- **PROVIDED MATERIAL**

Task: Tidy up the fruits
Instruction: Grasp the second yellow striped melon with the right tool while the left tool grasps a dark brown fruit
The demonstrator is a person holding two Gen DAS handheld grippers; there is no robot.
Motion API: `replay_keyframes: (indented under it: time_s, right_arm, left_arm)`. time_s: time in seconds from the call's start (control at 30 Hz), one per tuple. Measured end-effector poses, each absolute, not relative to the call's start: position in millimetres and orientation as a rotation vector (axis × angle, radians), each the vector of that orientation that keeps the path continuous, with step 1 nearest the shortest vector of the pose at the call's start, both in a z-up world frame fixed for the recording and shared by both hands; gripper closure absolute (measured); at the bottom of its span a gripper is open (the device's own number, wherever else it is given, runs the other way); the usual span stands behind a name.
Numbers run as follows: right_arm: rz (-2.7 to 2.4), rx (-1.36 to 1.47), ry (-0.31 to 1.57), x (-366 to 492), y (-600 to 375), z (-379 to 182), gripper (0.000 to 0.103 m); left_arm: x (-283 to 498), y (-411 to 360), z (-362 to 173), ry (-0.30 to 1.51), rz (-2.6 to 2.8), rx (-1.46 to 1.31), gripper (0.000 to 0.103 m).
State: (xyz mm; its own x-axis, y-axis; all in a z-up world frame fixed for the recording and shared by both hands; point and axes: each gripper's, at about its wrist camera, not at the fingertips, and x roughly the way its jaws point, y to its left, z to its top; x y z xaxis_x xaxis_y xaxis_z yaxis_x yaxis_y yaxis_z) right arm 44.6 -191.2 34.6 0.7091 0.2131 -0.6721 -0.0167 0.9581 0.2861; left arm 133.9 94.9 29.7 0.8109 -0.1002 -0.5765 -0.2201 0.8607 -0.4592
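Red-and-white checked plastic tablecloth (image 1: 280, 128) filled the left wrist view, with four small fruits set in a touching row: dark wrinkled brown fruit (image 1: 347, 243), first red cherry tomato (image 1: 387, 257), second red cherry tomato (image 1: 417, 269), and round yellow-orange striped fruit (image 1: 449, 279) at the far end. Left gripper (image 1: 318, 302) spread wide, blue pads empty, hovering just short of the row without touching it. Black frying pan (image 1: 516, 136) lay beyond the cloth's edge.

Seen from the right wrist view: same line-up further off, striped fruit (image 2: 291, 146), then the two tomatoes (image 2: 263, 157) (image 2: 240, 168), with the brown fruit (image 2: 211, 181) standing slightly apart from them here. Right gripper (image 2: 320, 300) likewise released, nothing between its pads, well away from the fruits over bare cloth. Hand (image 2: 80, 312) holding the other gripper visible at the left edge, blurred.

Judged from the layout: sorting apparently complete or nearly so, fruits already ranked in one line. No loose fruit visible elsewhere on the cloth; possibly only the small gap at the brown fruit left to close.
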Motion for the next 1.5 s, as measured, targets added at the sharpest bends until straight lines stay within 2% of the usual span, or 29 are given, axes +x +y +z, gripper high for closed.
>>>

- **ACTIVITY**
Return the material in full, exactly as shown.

- **RESULT**
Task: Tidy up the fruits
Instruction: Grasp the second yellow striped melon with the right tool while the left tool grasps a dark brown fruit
The demonstrator is a person holding two Gen DAS handheld grippers; there is no robot.
Motion API: `replay_keyframes: (indented under it: time_s, right_arm, left_arm)`. time_s: time in seconds from the call's start (control at 30 Hz), one per tuple. Measured end-effector poses, each absolute, not relative to the call's start: position in millimetres and orientation as a rotation vector (axis × angle, radians), each the vector of that orientation that keeps the path continuous, with step 1 nearest the shortest vector of the pose at the call's start, both in a z-up world frame fixed for the recording and shared by both hands; gripper closure absolute (measured); at the bottom of its span a gripper is open (the device's own number, wherever else it is given, runs the other way); the usual span stands behind a name.
Numbers run as follows: right_arm: rz (-2.7 to 2.4), rx (-1.36 to 1.47), ry (-0.31 to 1.57), x (-366 to 492), y (-600 to 375), z (-379 to 182), gripper (0.000 to 0.103 m); left_arm: x (-283 to 498), y (-411 to 360), z (-362 to 173), ry (-0.30 to 1.51), rz (-2.6 to 2.8), rx (-1.46 to 1.31), gripper (0.000 to 0.103 m).
State: (xyz mm; its own x-axis, y-axis; all in a z-up world frame fixed for the recording and shared by both hands; point and axes: each gripper's, at about its wrist camera, not at the fingertips, and x roughly the way its jaws point, y to its left, z to its top; x y z xaxis_x xaxis_y xaxis_z yaxis_x yaxis_y yaxis_z) right arm 44.6 -191.2 34.6 0.7091 0.2131 -0.6721 -0.0167 0.9581 0.2861; left arm 133.9 94.9 29.7 0.8109 -0.1002 -0.5765 -0.2201 0.8607 -0.4592
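Red-and-white checked plastic tablecloth (image 1: 280, 128) filled the left wrist view, with four small fruits set in a touching row: dark wrinkled brown fruit (image 1: 347, 243), first red cherry tomato (image 1: 387, 257), second red cherry tomato (image 1: 417, 269), and round yellow-orange striped fruit (image 1: 449, 279) at the far end. Left gripper (image 1: 318, 302) spread wide, blue pads empty, hovering just short of the row without touching it. Black frying pan (image 1: 516, 136) lay beyond the cloth's edge.

Seen from the right wrist view: same line-up further off, striped fruit (image 2: 291, 146), then the two tomatoes (image 2: 263, 157) (image 2: 240, 168), with the brown fruit (image 2: 211, 181) standing slightly apart from them here. Right gripper (image 2: 320, 300) likewise released, nothing between its pads, well away from the fruits over bare cloth. Hand (image 2: 80, 312) holding the other gripper visible at the left edge, blurred.

Judged from the layout: sorting apparently complete or nearly so, fruits already ranked in one line. No loose fruit visible elsewhere on the cloth; possibly only the small gap at the brown fruit left to close.
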Motion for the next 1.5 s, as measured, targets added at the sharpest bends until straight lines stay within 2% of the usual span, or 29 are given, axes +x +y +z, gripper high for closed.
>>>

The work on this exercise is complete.